Indigenous enrolment up at U of S
- EFN Staff | September 07, 2018
According to a U of S data report, a self reported Aboriginal student headcount showed that for the Fall term of 2017/2018, 2,546 students were enrolled in graduate studies, non-degree programs, post graduate clinicals and undergraduate programs at the U of S.
Alison Pickrell, Assistant Vice-Provost of Strategic Enrolment Management, said the large increase of Indigenous students enrolled at the U of S points to a number of factors such as student recruitment strategies, comprehensive student supports, an active and engaged Indigenous student body, and the fact that overall the young Indigenous population of Saskatoon and Saskatchewan is on the rise.
“The province is growing and young Indigenous people make up a lot of that new growth,” she said. “These enrolment numbers show me there is a young Indigenous demographic that is ready and eager to pursue their post-secondary studies at the U of S.”
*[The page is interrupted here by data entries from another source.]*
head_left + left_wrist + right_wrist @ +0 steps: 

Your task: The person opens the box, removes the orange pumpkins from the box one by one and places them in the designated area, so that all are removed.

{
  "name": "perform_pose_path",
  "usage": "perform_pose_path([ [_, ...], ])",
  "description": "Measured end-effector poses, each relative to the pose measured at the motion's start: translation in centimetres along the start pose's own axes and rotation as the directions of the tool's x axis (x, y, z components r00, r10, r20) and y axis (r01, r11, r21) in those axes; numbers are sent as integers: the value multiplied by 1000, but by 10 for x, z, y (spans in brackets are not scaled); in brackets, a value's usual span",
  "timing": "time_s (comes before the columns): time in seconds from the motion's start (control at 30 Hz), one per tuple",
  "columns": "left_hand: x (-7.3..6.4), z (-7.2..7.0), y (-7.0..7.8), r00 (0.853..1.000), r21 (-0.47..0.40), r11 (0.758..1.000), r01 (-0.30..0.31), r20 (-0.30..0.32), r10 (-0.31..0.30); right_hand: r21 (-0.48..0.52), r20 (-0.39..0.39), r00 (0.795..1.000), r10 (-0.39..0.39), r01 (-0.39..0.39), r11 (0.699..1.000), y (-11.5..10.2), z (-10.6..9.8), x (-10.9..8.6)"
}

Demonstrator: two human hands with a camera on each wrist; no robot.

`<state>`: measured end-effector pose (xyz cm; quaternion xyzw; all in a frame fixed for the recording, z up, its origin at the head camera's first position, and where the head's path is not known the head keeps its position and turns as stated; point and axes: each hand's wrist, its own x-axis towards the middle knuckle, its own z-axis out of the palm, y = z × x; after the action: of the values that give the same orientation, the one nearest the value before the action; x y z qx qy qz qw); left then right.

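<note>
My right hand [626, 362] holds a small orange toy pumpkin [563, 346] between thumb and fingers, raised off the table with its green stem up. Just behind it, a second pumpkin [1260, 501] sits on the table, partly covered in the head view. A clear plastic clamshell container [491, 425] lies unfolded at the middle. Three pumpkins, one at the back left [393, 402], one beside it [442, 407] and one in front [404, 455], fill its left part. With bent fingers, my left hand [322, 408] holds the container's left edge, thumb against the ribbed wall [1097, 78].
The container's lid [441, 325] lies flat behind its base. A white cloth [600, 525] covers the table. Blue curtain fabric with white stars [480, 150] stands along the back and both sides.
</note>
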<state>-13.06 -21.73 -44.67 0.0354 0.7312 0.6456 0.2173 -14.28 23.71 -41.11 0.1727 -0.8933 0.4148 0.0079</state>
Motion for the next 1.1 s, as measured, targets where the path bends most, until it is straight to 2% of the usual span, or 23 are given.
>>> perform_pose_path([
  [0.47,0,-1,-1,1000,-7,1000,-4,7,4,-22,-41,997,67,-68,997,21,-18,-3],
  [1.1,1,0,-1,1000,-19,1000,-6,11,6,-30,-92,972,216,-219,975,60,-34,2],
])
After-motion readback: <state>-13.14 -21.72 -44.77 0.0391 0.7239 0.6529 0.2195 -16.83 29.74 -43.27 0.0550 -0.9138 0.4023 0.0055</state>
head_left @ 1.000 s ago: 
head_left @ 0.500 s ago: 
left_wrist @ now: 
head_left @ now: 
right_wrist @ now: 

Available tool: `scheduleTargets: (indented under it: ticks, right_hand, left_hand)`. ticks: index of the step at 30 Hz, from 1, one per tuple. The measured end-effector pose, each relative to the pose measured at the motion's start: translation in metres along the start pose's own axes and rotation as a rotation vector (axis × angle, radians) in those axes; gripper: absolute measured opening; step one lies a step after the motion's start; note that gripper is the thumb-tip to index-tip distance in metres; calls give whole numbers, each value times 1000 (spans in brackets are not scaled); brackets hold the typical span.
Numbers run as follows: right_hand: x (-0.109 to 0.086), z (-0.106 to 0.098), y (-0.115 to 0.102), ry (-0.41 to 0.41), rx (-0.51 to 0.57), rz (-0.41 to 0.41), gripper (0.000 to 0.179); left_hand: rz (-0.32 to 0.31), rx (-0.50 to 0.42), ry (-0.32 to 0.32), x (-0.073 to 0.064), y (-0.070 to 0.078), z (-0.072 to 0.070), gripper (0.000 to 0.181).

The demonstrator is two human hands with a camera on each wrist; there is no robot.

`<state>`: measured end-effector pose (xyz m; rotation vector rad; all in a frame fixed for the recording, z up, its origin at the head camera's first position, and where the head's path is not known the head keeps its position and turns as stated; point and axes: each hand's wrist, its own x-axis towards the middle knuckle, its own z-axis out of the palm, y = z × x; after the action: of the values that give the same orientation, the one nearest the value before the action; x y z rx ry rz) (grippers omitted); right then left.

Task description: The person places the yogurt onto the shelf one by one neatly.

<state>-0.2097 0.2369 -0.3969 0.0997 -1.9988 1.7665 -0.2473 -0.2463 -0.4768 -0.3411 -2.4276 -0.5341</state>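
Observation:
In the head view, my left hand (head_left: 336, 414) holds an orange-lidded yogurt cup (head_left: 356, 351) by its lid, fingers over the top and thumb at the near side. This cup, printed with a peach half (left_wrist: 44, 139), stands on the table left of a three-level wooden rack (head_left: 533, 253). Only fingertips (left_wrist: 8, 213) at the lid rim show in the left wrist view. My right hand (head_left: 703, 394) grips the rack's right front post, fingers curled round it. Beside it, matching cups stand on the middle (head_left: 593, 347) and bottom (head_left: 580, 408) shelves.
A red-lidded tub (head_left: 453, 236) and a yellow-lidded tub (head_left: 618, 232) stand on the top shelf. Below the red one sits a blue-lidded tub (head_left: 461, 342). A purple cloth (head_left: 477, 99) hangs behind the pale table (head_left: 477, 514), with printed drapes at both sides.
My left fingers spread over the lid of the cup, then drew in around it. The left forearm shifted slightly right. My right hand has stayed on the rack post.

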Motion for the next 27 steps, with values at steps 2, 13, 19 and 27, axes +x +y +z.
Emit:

Wednesday, Sept. 5th marked the first day of classes for the fall term undergraduate and graduate students and the number of total students recorded was 21,318, up three per cent compared to the first day of classes last year. There were 21,847 undergraduate and graduate students that registered last year’s fall term.
“Our U of S family continues to grow, and I welcome our students to another school year of innovation, curiosity and creativity,” said Pickrell, assistant vice-provost of strategic enrolment management. “This enrolment growth is something we have planned for, and I’m very happy with our progress.”
Pickrell expects student numbers will continue to grow throughout the year and anticipates the total academic year enrolment to exceed 25,000 students when announced in June 2019.
In addition, international student enrolment increased dramatically with 2,368 students that registered in classes this fall semester, up 5.9 per cent compared to last year.
“More international students want to study in Canada, and as one of the top 15 research intensive universities in the country, people from around the world are choosing to study here at the University of Saskatchewan,” she said. “Our diverse student body is one of our greatest strengths and contributes to the fact that we are well positioned to contribute to the global needs of our society.”